Beni Türk matbaalarına emanet edin
Geçenlerde Orhan Pamuk’un “Veba Geceleri” romanının estetik bir obje olarak hiçbir albenisi olmadığını yazmıştım. Yazının içinde Metropolitan Müzesi’nin kitaplarını Türkiye’deki matbaalarda bastırdığına dair de bir ifade vardı. Önceki gün Ofset Yapımevi’nden Sermet Tolan bir not gönderdi: “Metropolitan Türkiye’deki matbaalarla değil, sadece bir matbaa ile çalışıyor. MoMA, Guggenheim, Phaidon gibi. Biraz kibirli ve hassasız bu konuda, mazur görün lütfen.” Konu matbaalar değildi gerçi, ama doğru bir hatırlatma. Ofset hakikaten de dünyanın önde gelen matbaalarından biri, birçok prestijli yayınevi kitaplarını bu sayede Türkiye’de bastırıyor. Türkiye için de saklanası çok güzel basıyor Ofset. Bunlardan biri YKY’den çıkan Bülent Eczacıbaşı’nın “İşim Gücüm Budur Benim” isimli kitabı. İçeriği zaten kuvvetli, ama kitabı tutması, kağıdı, verdiği his de etkileyici. Bu yüzden aynı yayınevinden çıkan Orhan Pamuk’un kitabının nasıl bu kadar ‘ucuz’ göründüğüne dair itirazımı sürdürmek istiyorum.
Bu vesileyle kağıdı, yurtdışında basılması, sınırlı baskısı, fiyatıyla çok tartışılan Yılmaz Özdil’in “Mustafa Kemal” kitabına da değinmem şart. Özdil’e vurma modasına kapılanlardan değilim. Ama dünyanın önde gelenleri en özel kitaplarını Türkiye’de bastırırken üstelik de Atatürk hakkındaki bir kitabın yurtdışında basıldı diye pazarlanmasını o gün de anlamamıştım, bugün de. Kim bilir, belki Türkiye’nin bu konuda ne kadar ileride olduğu bilinmiyordu. Ben yazarak hatırlatmış olayım.
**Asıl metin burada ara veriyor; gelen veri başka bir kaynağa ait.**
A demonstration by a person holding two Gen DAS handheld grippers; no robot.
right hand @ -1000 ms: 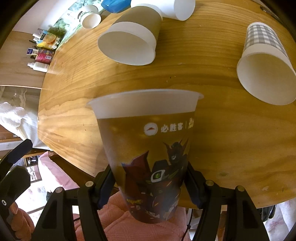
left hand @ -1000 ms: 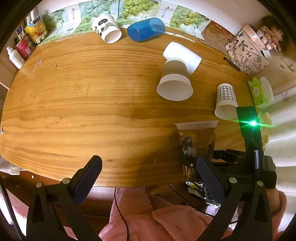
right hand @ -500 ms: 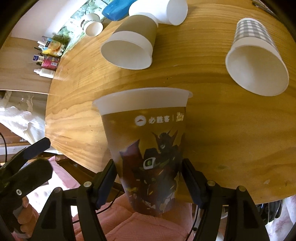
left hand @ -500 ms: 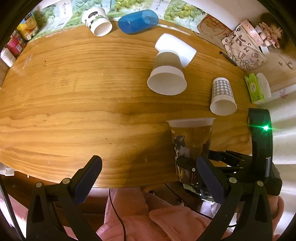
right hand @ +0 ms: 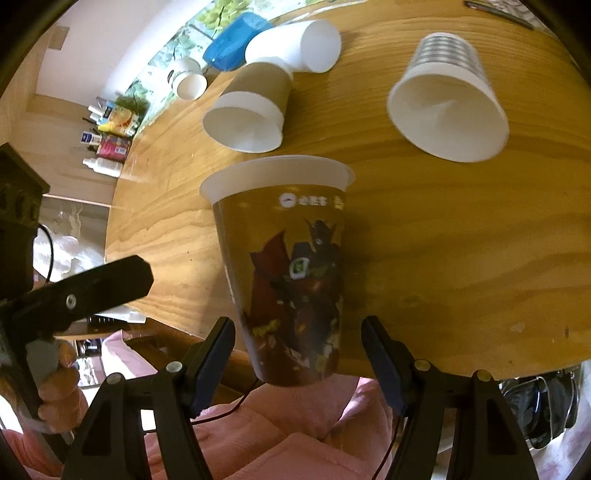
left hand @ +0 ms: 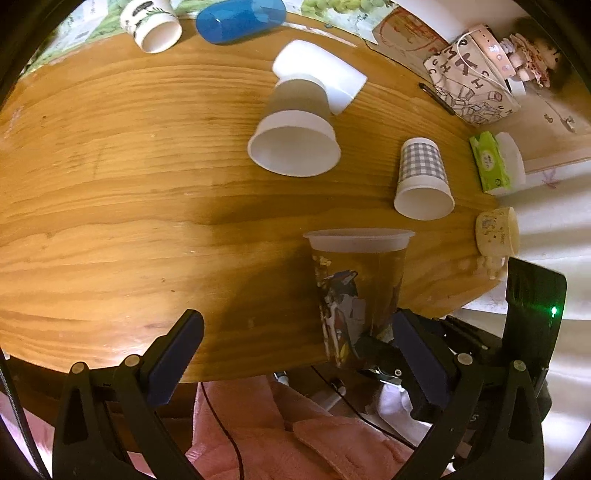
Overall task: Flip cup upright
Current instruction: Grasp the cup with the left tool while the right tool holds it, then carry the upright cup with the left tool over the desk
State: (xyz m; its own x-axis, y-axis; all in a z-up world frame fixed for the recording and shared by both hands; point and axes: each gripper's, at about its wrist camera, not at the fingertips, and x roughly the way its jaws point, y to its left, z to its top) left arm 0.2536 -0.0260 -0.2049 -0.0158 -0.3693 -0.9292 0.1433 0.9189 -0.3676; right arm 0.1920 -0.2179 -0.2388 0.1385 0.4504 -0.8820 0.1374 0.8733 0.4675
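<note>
The cup (right hand: 288,273) stands mouth-up at the near edge of the surface (right hand: 461,240). It's see-through plastic with a white rim, a small logo line and a red-caped robot print. Its base pokes past the edge, so I can't tell if it's fully resting there. The right tongs (right hand: 297,354) are spread, one finger on either side of the cup's lower part with gaps showing, so not squeezing it. The left tongs (left hand: 295,354) are wide open over the near edge, holding nothing.

Other cups, all on their sides: a brown-and-white one (left hand: 295,140), a plain white one (left hand: 321,74) touching its base, a checked one (left hand: 423,177), a white printed one (left hand: 151,24), plus a blue one (left hand: 240,18) at the far edge. A small cream cup (left hand: 496,232) sits at the right edge, half cut off. The bottles (right hand: 107,147) are too small to read.
</note>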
En kaliteli kitaplar Türkiye’de basılıyor—kastım zarf, mazruf değil.
Bu bilgiyi nasıl unuttum
Sanat eleştirilerine “Çekmeyen anten taksın,” düzeyinde yanıt verilirken Alinur Velidedeoğlu’nun açtığı sergiden bahsetmiştim. Geçen gün Serdar Turgut hatırlattı; Velidedeoğlu’nun ABD’de Türk televizyonlarının izlenmesini sağlayan bir şirketi olduğunu. Bilmez miyim… Üstelik arkadaşım…
Öyle espri üretebilen biri değilim, ama sanat sergisi açan Alinur’un aynı zamanda anten takmasındaki mizahı gözden kaçırmamam gerekiyordu. Malzeme çok fena harcanmış oldu. Kaç gündür kafamı duvarlara vuruyorum, bir ara oturup yazıyı yeniden yazmayı bile düşündüm. Ama aklımdan çıkmış; “yaşlılıque” işte.